[WORKING DATA Boundary: Start]
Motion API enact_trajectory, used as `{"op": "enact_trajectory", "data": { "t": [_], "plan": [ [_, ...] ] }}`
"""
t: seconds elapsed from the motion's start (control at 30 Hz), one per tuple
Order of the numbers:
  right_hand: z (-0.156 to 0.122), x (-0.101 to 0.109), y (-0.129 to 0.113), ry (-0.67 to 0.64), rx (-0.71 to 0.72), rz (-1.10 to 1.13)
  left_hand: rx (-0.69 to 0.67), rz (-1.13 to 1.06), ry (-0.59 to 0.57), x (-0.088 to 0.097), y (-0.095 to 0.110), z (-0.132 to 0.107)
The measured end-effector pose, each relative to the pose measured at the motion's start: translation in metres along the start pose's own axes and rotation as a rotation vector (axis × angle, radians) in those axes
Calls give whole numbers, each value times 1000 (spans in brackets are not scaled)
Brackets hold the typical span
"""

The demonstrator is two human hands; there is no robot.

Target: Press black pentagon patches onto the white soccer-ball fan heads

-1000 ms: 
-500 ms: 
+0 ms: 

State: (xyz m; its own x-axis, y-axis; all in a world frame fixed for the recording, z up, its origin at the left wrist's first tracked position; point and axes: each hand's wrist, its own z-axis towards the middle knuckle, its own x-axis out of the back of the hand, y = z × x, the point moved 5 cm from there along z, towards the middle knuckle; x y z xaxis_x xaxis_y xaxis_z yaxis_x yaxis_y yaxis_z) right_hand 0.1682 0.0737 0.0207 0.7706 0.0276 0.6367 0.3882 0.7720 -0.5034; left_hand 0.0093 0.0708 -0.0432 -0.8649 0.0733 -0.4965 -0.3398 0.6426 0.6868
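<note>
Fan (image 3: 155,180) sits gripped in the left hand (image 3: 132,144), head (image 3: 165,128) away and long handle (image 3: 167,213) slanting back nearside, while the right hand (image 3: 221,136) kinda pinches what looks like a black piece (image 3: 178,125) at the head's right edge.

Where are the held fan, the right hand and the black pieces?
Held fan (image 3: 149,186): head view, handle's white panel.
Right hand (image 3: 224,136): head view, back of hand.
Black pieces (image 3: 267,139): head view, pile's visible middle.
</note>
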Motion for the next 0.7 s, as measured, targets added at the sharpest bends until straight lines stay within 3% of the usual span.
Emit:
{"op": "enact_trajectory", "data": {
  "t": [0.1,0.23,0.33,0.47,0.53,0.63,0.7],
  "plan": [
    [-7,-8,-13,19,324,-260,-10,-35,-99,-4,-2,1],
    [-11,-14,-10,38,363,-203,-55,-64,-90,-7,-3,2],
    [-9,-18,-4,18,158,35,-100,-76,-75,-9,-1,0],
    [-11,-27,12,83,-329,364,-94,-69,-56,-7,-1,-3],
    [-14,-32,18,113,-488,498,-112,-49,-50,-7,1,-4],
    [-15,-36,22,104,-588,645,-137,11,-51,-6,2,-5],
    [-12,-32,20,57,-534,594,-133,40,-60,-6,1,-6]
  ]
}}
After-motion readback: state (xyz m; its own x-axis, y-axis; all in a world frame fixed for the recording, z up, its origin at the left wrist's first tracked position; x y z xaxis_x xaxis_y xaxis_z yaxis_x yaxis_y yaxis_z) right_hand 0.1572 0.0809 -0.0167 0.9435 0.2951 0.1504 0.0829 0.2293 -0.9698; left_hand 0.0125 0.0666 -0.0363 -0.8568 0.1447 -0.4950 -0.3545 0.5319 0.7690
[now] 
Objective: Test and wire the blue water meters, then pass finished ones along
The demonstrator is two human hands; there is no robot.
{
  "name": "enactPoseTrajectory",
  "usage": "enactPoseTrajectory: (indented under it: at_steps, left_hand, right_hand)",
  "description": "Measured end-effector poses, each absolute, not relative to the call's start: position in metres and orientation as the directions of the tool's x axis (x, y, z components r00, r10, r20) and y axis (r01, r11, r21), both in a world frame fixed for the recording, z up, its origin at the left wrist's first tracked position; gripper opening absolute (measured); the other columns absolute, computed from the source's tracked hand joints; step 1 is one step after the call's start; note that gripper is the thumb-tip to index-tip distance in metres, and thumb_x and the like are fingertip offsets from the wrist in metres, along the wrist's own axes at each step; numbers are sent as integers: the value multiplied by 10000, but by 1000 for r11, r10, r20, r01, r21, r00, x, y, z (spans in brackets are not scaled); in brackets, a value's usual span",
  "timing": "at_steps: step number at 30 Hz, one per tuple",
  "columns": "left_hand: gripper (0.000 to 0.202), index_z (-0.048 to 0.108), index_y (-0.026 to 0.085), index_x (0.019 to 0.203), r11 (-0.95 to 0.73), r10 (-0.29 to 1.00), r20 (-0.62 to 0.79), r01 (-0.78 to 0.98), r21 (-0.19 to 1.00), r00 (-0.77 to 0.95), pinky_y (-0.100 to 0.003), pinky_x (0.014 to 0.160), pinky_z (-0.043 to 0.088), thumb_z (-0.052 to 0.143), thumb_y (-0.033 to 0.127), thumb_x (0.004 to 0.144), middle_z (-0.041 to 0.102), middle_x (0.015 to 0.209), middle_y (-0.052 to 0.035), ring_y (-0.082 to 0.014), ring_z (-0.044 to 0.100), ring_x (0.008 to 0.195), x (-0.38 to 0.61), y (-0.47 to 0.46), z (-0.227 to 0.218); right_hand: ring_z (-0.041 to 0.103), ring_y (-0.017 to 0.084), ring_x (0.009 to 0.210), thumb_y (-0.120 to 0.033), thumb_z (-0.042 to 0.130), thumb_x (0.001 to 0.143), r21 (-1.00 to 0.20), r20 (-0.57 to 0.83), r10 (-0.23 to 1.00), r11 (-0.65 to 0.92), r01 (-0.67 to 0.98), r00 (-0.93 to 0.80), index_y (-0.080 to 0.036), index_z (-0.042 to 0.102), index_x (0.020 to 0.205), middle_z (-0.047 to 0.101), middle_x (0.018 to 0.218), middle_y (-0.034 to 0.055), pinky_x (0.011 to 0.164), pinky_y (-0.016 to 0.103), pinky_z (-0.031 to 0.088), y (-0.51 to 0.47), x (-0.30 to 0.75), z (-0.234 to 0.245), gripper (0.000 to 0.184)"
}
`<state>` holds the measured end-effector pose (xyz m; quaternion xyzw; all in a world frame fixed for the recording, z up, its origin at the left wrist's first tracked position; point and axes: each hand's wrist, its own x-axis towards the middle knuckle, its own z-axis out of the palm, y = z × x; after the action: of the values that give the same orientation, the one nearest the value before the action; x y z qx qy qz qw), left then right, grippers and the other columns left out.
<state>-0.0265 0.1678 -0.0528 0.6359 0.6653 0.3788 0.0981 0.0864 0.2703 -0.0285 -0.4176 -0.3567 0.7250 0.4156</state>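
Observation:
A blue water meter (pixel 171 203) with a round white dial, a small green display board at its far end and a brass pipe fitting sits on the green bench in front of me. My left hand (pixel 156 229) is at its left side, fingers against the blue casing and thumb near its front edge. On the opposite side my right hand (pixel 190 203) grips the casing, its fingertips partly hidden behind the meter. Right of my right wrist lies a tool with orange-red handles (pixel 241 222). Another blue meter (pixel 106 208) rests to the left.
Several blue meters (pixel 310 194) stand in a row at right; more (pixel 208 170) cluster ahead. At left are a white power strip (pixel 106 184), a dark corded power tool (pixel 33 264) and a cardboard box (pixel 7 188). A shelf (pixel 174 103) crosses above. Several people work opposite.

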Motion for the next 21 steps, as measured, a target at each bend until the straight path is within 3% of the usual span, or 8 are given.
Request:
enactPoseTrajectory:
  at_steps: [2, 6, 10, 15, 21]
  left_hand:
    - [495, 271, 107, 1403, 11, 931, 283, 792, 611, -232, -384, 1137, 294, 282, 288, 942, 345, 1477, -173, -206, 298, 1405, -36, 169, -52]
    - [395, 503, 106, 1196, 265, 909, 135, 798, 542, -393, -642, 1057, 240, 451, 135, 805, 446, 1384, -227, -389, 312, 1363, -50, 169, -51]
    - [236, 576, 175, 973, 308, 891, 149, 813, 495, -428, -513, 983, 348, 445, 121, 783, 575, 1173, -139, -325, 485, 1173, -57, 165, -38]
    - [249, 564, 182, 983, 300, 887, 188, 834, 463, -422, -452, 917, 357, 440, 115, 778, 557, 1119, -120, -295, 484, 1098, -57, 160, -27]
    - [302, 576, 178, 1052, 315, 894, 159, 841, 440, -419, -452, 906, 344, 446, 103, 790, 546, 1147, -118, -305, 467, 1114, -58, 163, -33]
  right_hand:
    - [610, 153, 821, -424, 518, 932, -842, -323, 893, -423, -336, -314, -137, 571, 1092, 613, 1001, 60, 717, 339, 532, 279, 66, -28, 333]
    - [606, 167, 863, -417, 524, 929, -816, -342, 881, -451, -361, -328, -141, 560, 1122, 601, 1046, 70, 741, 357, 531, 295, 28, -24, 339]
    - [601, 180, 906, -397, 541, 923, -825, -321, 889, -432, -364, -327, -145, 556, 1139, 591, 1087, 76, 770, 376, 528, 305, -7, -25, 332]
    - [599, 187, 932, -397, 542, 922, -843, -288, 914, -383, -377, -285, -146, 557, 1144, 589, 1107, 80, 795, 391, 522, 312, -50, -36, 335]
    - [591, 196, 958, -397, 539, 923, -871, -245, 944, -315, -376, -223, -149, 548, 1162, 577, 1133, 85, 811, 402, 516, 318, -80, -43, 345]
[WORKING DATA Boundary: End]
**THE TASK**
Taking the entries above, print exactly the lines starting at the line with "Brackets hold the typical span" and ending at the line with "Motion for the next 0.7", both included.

**ANSWER SPACE**
Brackets hold the typical span
"""

The demonstrator is two human hands; there is no robot.

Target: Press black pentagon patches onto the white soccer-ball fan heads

-1000 ms: 
-500 ms: 
+0 ms: 

State: (xyz m; its own x-axis, y-axis; all in a world frame fixed for the recording, z up, its origin at the left wrist's first tracked position; point and axes: each hand's wrist, its own z-axis towards the middle knuckle, its own x-axis out of the back of the hand, y = z × x, the point moved 5 cm from there along z, towards the middle knuckle; x y z xaxis_x xaxis_y xaxis_z yaxis_x yaxis_y yaxis_z) right_hand 0.1682 0.0737 0.0207 0.7706 0.0276 0.6367 0.3882 0.7720 -0.5034; left_hand 0.0093 0.0708 -0.0432 -0.8649 0.0733 -0.4965 -0.3398 0.6426 0.6868
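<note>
Fan (image 3: 155,180) sits gripped in the left hand (image 3: 132,144), head (image 3: 165,128) away and long handle (image 3: 167,213) slanting back nearside, while the right hand (image 3: 221,136) kinda pinches what looks like a black piece (image 3: 178,125) at the head's right edge.

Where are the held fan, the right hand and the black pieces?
Held fan (image 3: 149,186): head view, handle's white panel.
Right hand (image 3: 224,136): head view, back of hand.
Black pieces (image 3: 267,139): head view, pile's visible middle.
</note>
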Motion for the next 0.7 s, as measured, targets added at the sharpest bends until straight lines stay within 3% of the usual span.

What has been written completes the answer.